EXERCISE DETAILS: For the entries below, print exactly the lines between the line holding "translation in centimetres" and the line holding "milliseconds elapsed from", inclusive, and nothing else.

(SOURCE RECORDS Opens)

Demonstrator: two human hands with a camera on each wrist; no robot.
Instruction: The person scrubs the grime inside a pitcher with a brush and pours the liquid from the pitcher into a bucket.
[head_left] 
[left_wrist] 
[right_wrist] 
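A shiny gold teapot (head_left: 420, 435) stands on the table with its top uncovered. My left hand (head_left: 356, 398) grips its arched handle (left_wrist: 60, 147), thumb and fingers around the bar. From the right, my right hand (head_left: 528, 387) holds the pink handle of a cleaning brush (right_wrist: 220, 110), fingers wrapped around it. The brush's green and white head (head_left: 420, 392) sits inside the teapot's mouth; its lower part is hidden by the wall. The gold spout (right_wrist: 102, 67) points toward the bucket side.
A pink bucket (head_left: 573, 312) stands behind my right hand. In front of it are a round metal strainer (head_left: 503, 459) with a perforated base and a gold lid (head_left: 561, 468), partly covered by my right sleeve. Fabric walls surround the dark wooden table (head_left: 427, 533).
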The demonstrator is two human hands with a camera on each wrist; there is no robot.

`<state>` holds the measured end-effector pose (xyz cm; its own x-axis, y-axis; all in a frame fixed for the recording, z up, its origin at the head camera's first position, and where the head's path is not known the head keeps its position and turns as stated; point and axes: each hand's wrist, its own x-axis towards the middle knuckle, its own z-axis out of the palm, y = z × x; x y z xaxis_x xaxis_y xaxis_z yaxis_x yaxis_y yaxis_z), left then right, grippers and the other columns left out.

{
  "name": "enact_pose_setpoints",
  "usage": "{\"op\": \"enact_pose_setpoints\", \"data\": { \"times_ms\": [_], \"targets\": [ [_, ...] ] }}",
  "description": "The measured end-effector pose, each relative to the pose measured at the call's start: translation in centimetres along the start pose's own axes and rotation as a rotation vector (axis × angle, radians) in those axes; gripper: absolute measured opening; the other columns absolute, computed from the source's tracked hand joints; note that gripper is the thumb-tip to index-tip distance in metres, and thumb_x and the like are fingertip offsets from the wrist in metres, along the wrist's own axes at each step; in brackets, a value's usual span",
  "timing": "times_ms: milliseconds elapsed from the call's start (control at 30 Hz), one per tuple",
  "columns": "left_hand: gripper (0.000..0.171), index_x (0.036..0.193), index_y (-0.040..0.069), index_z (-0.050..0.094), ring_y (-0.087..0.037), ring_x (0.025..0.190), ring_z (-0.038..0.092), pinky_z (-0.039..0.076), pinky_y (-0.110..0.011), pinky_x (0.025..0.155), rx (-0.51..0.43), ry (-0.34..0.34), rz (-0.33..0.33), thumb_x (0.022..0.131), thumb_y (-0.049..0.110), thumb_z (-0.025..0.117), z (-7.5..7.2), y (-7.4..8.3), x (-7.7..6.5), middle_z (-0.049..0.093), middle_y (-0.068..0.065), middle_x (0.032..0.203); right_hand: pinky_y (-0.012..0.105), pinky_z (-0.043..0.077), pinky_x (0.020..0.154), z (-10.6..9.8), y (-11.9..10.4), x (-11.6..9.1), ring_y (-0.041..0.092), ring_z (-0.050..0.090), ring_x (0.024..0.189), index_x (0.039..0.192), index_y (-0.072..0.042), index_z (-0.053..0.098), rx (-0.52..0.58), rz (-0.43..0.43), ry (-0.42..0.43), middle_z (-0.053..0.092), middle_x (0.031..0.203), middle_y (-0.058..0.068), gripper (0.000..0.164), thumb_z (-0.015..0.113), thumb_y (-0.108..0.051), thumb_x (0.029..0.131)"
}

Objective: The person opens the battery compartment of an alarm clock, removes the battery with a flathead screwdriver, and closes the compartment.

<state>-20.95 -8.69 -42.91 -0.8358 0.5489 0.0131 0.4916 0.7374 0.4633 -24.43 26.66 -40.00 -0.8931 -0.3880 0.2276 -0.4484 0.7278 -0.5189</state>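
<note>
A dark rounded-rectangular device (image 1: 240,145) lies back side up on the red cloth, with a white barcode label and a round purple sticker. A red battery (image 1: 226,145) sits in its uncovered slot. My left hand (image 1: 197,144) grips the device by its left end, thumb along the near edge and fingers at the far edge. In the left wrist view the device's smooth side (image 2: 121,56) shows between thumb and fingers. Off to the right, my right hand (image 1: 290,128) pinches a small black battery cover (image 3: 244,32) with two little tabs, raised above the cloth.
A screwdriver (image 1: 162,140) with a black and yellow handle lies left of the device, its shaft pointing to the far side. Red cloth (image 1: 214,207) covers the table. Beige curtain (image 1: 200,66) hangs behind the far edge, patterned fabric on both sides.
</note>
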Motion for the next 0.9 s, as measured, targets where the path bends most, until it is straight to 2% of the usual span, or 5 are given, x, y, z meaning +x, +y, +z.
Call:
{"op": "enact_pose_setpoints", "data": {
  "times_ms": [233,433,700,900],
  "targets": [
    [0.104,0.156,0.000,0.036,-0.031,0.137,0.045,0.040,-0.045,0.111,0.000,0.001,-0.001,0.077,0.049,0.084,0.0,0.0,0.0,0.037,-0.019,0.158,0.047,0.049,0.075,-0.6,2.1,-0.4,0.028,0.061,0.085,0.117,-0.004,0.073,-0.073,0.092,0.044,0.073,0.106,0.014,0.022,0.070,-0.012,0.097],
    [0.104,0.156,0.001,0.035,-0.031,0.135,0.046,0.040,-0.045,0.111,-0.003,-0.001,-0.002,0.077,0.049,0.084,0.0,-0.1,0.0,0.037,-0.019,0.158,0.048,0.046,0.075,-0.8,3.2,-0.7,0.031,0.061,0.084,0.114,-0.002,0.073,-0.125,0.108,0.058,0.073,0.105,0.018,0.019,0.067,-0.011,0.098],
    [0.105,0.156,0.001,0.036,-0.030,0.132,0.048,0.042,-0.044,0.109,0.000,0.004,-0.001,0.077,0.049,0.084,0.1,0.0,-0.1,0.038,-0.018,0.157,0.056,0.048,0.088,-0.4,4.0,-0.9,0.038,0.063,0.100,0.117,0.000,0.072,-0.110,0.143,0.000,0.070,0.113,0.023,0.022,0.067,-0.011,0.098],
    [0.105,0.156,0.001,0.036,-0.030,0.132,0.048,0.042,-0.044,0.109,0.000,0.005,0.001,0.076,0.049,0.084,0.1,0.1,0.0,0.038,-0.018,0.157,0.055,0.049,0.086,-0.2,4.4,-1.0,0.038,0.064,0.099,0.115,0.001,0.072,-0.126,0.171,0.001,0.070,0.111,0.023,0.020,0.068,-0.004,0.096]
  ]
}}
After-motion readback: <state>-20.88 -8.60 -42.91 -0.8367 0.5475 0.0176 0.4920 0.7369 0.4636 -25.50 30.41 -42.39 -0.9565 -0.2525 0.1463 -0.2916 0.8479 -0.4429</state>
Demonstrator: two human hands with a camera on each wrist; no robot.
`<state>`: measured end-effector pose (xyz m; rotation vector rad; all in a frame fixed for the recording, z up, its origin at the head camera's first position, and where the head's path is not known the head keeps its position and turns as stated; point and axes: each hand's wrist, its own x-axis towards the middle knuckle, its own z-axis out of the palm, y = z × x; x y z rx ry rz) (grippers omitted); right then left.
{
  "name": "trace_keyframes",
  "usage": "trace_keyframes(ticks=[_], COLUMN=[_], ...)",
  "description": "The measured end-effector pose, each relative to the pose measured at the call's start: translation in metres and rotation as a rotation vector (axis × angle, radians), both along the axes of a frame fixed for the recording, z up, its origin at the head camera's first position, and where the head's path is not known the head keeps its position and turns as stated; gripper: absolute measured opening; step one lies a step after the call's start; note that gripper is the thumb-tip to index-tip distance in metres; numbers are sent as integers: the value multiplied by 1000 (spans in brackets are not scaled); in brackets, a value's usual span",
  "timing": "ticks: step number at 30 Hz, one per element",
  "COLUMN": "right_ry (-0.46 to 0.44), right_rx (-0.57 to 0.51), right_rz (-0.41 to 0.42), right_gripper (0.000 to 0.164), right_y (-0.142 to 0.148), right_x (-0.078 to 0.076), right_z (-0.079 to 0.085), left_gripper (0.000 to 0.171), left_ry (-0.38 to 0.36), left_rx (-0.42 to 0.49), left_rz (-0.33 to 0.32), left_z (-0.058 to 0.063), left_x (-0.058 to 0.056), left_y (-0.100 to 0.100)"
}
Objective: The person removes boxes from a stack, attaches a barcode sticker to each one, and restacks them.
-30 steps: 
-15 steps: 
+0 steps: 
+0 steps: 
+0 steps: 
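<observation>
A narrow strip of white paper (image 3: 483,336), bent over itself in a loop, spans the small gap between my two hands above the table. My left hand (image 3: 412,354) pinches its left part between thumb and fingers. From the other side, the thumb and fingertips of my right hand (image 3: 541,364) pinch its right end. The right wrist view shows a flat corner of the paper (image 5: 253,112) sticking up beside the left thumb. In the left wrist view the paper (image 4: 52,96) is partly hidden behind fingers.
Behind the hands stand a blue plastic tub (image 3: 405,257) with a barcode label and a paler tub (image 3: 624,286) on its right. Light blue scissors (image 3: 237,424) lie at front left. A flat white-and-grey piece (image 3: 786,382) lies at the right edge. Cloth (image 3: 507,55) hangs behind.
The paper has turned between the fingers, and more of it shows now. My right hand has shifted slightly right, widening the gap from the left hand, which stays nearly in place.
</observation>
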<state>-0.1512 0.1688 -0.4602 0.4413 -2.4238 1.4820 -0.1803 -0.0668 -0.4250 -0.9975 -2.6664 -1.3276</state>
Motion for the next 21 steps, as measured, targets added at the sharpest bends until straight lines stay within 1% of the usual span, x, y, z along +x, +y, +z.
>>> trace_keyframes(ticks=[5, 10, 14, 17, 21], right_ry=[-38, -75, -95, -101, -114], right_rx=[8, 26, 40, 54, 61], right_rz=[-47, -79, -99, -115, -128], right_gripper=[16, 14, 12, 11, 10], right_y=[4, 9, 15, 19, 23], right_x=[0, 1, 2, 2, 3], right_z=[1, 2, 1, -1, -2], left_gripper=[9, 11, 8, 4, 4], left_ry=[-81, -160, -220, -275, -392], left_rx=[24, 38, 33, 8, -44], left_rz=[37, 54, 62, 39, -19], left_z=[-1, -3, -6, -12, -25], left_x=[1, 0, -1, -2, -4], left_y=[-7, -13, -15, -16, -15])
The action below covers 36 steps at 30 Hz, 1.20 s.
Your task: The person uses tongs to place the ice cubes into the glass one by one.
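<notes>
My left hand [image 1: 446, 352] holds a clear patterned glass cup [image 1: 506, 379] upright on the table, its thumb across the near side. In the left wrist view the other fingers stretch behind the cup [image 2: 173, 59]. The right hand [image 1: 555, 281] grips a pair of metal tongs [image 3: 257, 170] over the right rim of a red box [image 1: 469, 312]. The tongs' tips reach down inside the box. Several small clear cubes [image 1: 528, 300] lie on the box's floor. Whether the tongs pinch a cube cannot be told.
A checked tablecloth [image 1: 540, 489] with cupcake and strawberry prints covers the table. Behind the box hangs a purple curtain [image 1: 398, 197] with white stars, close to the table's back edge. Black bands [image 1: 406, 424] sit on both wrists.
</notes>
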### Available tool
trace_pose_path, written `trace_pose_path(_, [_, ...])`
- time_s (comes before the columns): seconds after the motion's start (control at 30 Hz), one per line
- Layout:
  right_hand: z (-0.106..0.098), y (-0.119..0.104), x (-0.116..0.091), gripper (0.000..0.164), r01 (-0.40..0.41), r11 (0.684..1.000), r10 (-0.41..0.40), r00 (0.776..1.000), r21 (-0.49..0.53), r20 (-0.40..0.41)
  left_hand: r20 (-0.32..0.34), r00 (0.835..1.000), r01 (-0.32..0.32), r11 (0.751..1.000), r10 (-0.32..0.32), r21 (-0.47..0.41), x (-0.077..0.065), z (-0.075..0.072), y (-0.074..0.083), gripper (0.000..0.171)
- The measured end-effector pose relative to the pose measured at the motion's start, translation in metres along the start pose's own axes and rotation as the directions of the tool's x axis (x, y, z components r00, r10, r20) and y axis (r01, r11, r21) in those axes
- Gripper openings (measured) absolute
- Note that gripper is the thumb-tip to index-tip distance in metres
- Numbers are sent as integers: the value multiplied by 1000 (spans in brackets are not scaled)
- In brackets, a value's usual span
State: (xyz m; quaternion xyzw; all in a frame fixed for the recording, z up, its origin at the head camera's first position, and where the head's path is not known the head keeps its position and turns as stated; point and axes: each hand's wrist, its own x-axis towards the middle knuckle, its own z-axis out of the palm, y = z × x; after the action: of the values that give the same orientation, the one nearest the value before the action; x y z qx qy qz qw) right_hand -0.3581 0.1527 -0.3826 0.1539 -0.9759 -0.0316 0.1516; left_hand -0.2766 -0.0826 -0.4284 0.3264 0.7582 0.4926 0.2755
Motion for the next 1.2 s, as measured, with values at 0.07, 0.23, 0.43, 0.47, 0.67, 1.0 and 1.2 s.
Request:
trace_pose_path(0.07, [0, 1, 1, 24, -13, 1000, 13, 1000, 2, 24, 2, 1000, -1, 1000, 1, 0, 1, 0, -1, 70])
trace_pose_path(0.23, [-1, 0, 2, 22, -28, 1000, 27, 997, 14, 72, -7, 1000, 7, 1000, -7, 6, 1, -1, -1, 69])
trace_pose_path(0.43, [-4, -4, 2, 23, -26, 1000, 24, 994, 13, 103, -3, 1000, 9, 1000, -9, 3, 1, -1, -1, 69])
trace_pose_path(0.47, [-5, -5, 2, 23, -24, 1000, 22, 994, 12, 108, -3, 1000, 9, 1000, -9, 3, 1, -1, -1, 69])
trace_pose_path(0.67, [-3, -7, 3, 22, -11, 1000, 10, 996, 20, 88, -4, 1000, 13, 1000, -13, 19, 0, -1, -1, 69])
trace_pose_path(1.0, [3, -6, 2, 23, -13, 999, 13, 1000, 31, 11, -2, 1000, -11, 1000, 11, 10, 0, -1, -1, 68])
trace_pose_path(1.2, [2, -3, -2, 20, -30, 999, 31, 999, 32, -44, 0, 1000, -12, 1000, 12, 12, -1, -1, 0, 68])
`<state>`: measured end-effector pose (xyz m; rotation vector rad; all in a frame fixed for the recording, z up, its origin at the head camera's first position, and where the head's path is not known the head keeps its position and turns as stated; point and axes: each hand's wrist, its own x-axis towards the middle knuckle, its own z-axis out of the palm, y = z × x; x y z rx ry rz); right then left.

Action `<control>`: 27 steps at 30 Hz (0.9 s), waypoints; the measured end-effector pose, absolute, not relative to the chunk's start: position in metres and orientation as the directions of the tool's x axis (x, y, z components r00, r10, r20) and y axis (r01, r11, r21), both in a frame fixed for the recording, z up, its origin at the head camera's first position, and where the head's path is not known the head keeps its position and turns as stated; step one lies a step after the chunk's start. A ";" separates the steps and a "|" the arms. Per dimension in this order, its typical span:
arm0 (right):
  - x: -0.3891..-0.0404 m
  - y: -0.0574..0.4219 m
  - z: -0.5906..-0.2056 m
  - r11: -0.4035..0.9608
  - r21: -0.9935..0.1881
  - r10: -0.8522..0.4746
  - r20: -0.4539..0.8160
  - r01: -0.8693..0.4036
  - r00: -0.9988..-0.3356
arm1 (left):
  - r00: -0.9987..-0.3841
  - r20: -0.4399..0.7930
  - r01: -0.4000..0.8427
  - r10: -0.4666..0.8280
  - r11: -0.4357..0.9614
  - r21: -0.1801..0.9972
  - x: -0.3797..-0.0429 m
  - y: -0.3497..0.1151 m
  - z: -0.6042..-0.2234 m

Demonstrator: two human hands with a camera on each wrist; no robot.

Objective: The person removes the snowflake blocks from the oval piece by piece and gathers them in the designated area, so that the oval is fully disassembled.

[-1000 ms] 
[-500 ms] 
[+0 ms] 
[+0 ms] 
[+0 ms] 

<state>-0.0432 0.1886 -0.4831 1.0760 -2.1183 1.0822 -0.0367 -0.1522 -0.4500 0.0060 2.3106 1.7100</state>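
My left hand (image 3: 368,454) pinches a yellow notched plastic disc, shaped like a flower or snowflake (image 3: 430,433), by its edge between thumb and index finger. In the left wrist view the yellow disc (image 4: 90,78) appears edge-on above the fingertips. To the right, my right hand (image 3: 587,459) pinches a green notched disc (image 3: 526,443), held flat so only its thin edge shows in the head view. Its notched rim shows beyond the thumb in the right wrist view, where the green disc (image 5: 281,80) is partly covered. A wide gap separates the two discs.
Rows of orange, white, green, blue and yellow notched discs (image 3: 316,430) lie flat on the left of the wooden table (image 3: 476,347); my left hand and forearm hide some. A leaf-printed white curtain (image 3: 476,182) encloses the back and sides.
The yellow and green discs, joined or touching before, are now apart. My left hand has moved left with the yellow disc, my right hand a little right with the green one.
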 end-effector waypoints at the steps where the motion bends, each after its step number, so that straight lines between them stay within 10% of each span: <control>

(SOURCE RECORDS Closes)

SOLUTION TO THIS EXERCISE:
  "description": "The measured end-effector pose, each relative to the pose measured at the call's start: translation in centimetres along the start pose's own axes and rotation as a rotation vector (axis × angle, radians) in those axes; gripper: absolute measured opening; the other columns absolute, computed from the source's tracked hand joints; note that gripper is the thumb-tip to index-tip distance in metres, and thumb_x and the like are fingertip offsets from the wrist in metres, along the wrist's own axes at each step; in brackets, a value's usual span",
  "timing": "times_ms: milliseconds elapsed from the call's start (control at 30 Hz), one per tuple",

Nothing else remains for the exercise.